Among the lines of the records, find all that carry the word "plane" and copy them.

-- Dataset content follows --

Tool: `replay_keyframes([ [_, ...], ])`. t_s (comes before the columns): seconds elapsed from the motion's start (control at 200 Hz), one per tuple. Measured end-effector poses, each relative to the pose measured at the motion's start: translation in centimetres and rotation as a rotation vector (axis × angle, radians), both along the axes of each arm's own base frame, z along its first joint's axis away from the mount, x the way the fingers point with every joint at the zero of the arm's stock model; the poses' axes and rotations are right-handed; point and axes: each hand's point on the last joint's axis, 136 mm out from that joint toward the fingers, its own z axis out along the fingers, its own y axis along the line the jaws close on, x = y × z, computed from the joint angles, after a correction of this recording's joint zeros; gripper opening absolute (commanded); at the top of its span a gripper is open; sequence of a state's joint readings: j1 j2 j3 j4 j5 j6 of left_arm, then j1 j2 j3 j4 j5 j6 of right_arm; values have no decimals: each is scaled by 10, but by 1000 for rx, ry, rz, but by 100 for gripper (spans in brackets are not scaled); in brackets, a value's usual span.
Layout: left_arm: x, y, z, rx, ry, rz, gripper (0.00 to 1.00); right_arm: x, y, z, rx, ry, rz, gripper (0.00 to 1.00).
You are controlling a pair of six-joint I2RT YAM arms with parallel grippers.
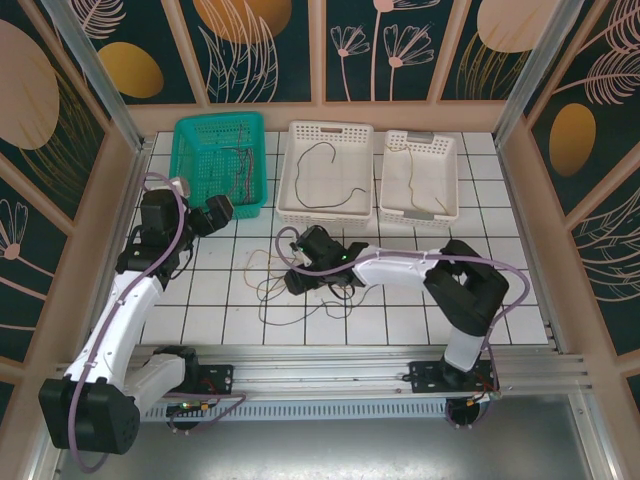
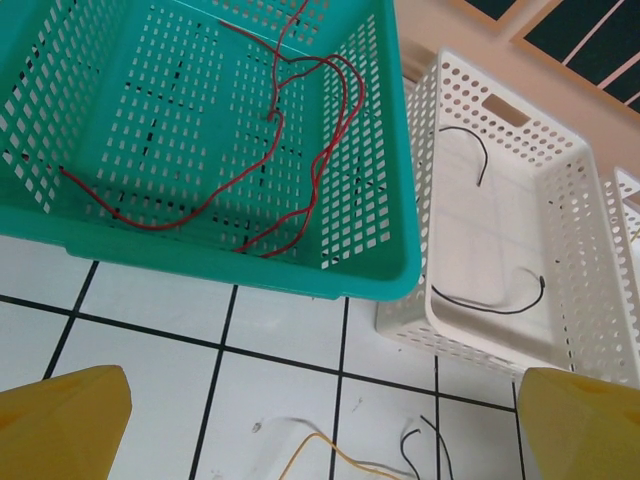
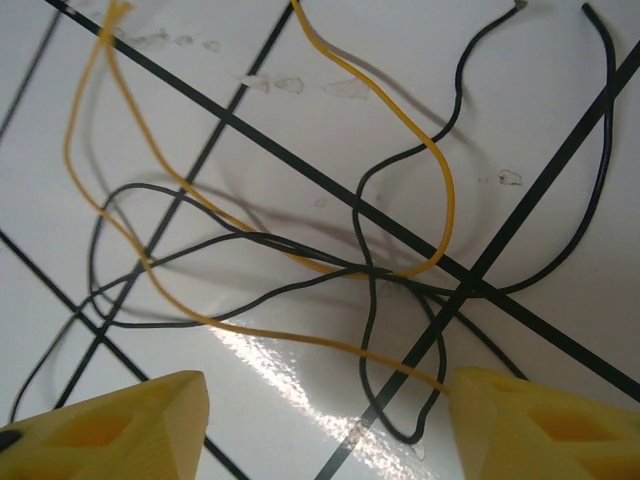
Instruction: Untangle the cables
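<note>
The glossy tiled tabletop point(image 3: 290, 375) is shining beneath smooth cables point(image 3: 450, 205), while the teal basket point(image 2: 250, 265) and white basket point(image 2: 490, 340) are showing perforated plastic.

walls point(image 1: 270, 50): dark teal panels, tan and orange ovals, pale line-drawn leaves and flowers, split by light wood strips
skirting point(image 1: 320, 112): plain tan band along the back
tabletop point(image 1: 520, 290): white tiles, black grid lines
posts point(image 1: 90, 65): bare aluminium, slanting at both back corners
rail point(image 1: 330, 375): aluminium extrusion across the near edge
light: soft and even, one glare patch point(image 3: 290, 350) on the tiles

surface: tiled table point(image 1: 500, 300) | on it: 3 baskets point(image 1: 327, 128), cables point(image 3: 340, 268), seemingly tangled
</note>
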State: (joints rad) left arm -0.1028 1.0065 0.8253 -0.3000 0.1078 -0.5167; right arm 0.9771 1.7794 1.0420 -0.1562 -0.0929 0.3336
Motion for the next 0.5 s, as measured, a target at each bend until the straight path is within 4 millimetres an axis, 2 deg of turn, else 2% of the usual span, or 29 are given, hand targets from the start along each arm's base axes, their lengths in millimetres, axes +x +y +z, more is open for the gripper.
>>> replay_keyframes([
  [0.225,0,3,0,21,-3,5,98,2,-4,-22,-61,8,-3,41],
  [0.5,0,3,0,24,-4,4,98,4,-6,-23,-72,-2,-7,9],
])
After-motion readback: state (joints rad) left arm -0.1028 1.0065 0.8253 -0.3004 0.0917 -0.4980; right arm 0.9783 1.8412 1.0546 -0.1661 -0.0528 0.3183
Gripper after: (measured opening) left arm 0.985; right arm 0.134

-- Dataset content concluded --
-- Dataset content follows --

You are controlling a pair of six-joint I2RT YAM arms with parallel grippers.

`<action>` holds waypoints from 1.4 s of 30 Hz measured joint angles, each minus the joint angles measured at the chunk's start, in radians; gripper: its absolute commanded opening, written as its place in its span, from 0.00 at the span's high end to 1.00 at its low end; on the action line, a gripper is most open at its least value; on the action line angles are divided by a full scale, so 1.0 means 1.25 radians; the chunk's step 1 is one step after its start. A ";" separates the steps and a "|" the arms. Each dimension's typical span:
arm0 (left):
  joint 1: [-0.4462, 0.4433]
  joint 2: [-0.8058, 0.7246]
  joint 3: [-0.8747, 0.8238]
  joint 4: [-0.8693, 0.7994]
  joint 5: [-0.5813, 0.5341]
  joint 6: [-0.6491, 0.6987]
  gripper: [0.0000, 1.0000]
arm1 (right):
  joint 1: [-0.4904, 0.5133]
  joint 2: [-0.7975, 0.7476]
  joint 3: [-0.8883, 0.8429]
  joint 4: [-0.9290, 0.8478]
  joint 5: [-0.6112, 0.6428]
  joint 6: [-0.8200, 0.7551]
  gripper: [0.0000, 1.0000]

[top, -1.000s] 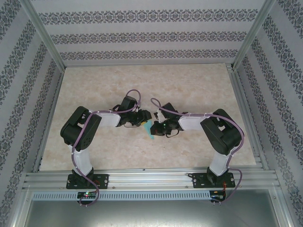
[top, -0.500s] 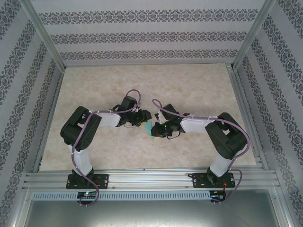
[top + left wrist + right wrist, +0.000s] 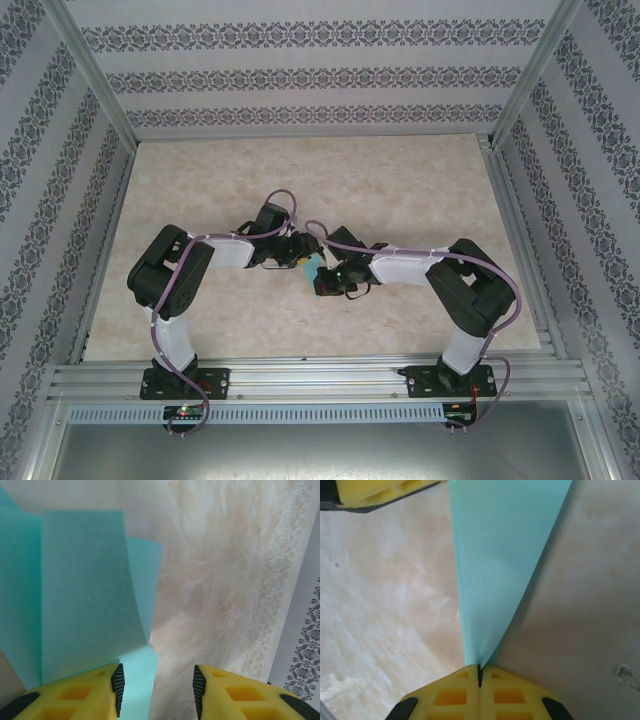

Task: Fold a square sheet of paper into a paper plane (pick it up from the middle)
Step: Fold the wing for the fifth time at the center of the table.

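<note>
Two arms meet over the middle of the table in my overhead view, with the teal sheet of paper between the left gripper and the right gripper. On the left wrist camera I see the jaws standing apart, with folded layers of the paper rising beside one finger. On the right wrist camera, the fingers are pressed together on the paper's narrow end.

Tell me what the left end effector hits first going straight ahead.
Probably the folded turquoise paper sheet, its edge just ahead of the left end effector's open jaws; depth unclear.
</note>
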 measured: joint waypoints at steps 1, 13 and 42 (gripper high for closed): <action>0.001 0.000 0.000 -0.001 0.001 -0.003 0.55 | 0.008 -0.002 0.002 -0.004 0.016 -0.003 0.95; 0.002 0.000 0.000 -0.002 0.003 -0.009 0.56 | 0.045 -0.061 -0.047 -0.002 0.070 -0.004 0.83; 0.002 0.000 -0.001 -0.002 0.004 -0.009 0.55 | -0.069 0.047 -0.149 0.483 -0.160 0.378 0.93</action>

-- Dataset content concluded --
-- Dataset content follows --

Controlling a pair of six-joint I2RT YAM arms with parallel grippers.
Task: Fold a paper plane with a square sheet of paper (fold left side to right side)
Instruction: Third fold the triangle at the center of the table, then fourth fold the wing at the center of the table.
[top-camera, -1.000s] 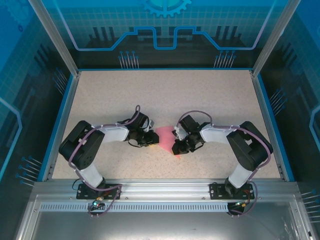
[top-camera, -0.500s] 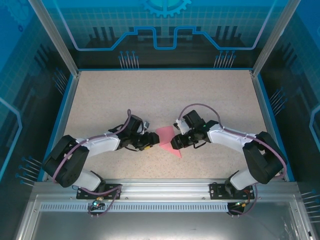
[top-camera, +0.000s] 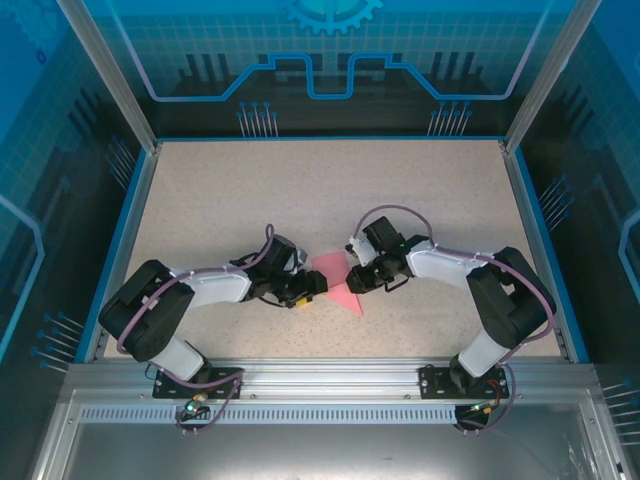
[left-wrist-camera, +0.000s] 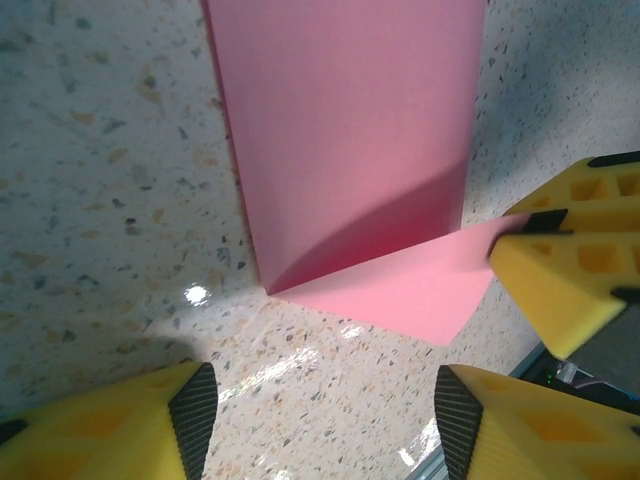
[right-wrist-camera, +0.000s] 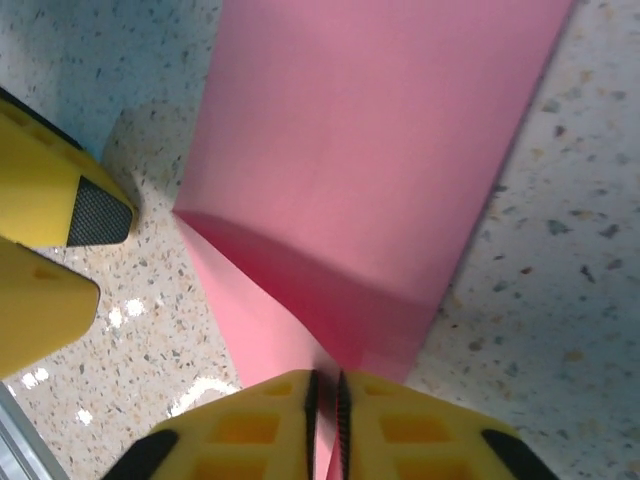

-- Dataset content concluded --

Finished task
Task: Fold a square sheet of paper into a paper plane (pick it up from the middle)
Task: Fold a paper plane with a square sheet of paper (fold left side to right side)

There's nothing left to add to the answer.